TLDR:
- Cathie Wood’s Ark Next Generation Internet ETF purchased 7,786 AMD shares worth $750,492
- AMD now ranks #13 in ARKW ETF, representing 1.82% of the portfolio
- AMD expected to report 50% year-over-year earnings growth next week
- Analysts project Q1 revenue of $7.12 billion, up 30.1% from last year
- AMD stock carries a moderate Buy consensus with 44.8% upside potential
Cathie Wood, the hedge fund manager known for her bold investment strategies at Ark Invest, has made a surprising move by increasing her position in semiconductor giant Advanced Micro Devices (AMD). The purchase comes just days before AMD’s anticipated Q1 2025 earnings release, which analysts expect to show strong growth despite recent industry headwinds.

On April 29, Wood’s Ark Next Generation Internet ETF (ARKW) added 7,786 shares of AMD valued at approximately $750,492. This addition comes despite ongoing uncertainty surrounding export restrictions on advanced chips, including those used for artificial intelligence applications.
Following this latest purchase, AMD now ranks as the 13th largest holding in the ARKW ETF. It represents 1.82% of the total portfolio value.
This move signals Wood’s continued confidence in the chipmaker’s prospects. AMD stock has struggled in 2025, losing 20.5% year-to-date.

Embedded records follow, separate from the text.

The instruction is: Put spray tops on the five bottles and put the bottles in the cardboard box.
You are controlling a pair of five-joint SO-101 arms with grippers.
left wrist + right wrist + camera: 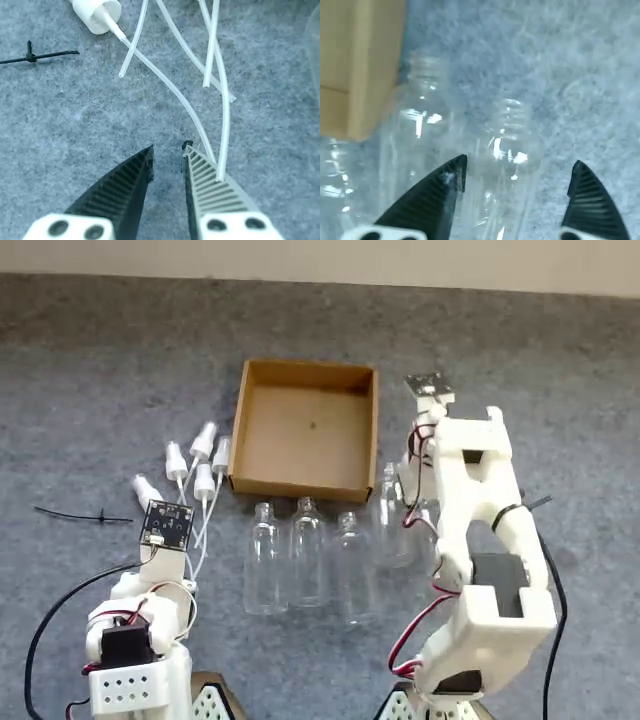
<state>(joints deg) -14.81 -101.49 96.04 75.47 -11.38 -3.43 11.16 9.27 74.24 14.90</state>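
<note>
We judge nothing done yet: the cardboard box (240, 430) holds no bottle, the five bottles (264, 560) wait capless just near of it on the table (100, 390), and the spray tops (203, 440) lie loose to its left. Our left tool (167, 150) hangs slightly apart by their tubes. Our right tool (520, 162) gapes wide around one bottle (512, 135), unclamped.

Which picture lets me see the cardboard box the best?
The high view: the whole box is there, open on top, all four walls showing. The right wrist view catches just a brown edge of it beside a bottle.
</note>
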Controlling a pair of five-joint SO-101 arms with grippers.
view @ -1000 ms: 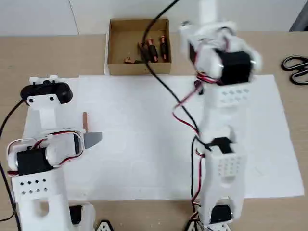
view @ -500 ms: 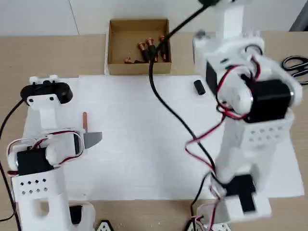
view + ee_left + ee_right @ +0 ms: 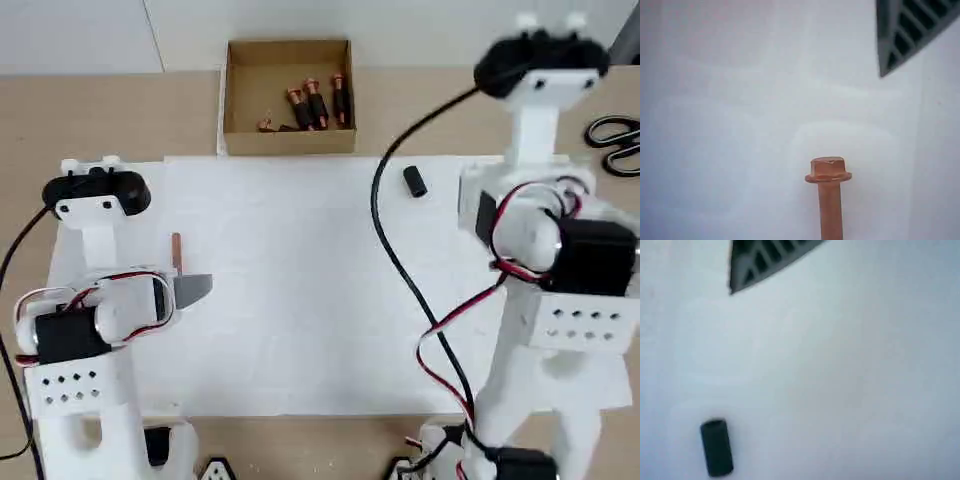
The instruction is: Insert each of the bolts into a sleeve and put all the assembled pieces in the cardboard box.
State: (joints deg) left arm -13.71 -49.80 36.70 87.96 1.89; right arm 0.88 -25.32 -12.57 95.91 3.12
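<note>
A copper bolt [image 3: 176, 250] lies on the white sheet [image 3: 300, 300], head toward the far side, just beside my left gripper [image 3: 192, 288]. In the left wrist view the bolt [image 3: 828, 200] sits low, with a dark ribbed part of the gripper [image 3: 910, 30] well away from it. A black sleeve [image 3: 414, 181] lies alone on the sheet, left of my right arm; it also shows as the sleeve [image 3: 716, 447] in the right wrist view, apart from the gripper [image 3: 770, 260]. The cardboard box [image 3: 235, 100] at the back holds several assembled pieces [image 3: 315, 103].
Scissors [image 3: 612, 135] lie at the table's right edge. A black cable [image 3: 385, 250] from the right arm loops across the sheet between the sleeve and the front edge. Bare tan table [image 3: 120, 110] surrounds the sheet.
My right arm has drawn back from beside the box to the right side of the sheet, uncovering the black sleeve. The left arm and the bolt have not moved.
</note>
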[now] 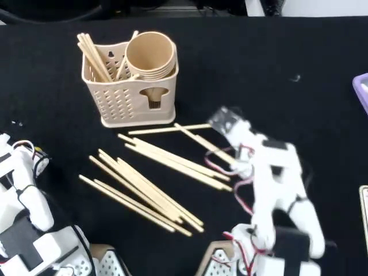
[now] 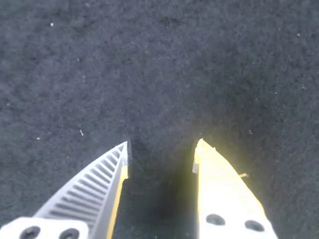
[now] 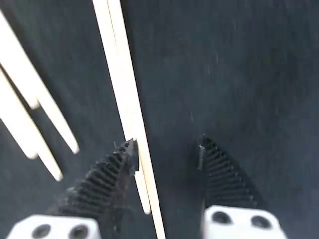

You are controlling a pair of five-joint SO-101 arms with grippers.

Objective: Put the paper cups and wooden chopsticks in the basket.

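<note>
A beige slotted basket (image 1: pixel 123 100) stands at the back left of the black table. It holds stacked paper cups (image 1: pixel 150 54) and several wooden chopsticks (image 1: pixel 95 57). More chopsticks (image 1: pixel 155 184) lie scattered in front of it. My right gripper (image 1: pixel 223 122) hovers over the right end of that scatter. In the right wrist view it (image 3: pixel 166 148) is open, and a pair of chopsticks (image 3: pixel 119 74) lies on the cloth just inside one fingertip (image 3: pixel 127 152). My left gripper (image 2: pixel 162 149) is open over bare black cloth, with nothing between its fingers.
The left arm (image 1: pixel 23 201) sits folded at the front left corner. A purple object (image 1: pixel 361 89) pokes in at the right edge, with another flat item (image 1: pixel 364 210) lower down. The table's back right is bare cloth.
</note>
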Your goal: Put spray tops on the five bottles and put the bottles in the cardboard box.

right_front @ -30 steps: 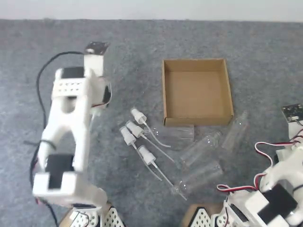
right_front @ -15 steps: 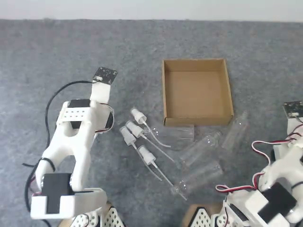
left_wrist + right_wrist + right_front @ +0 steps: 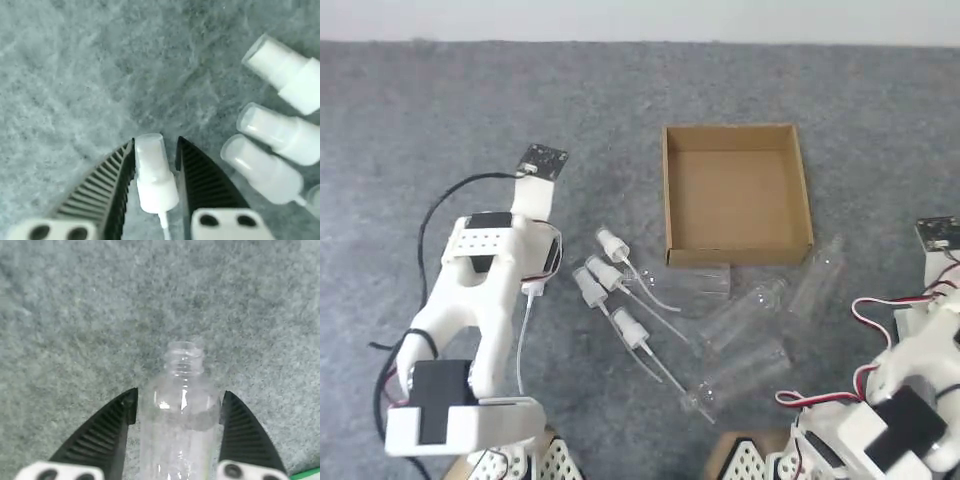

The timing of Wood’s purchase is particularly interesting. AMD is scheduled to release its Q1 2025 earnings report on May 6.
Wall Street analysts expect AMD to deliver strong results. The consensus estimate calls for earnings of $0.93 per share, representing a 50% increase from the same period last year.
Revenue projections are equally impressive. Analysts anticipate AMD will report $7.12 billion in revenue, up 30.1% year-over-year.
Analyst Sentiment and Earnings Expectations
The stock currently maintains a moderate Buy consensus rating. This assessment is based on 22 Buy ratings and 12 Hold ratings from Wall Street analysts.
The average price target for AMD stands at $139.13. This suggests a potential upside of 44.8% from current trading levels.
Recent analyst activity indicates growing optimism about AMD’s earnings prospects. The Most Accurate Estimate is higher than the Zacks Consensus Estimate, resulting in an Earnings ESP (Expected Surprise Prediction) of +0.74%.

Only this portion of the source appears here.